--- Work to be completed ---
Write out every line of the data below exactly as given.
** Opening Dataset content block **
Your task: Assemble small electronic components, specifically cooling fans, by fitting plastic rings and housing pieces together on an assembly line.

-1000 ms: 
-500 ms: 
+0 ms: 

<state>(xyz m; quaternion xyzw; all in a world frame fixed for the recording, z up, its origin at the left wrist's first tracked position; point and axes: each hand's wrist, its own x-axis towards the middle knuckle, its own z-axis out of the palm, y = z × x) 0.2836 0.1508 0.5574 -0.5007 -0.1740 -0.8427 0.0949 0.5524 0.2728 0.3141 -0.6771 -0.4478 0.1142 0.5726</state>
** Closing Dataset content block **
--- Response area ---
Your task: Assemble small electronic components, specifically cooling fans, by fitting plastic rings and housing pieces together on an assembly line.

-1000 ms: 
-500 ms: 
+0 ms: 

<state>(xyz m; quaternion xyzw; all in a world frame fixed for the recording, z up, its origin at the left wrist's first tracked position; point and axes: each hand's wrist, its own x-axis towards the middle knuckle, its own z-axis out of the palm, y = z × x) 0.2836 0.1508 0.5574 -0.5007 -0.1740 -0.8427 0.0949 0.5524 0.2728 0.3141 -0.6771 -0.4478 0.1142 0.5726</state>

Work on the answer is now done.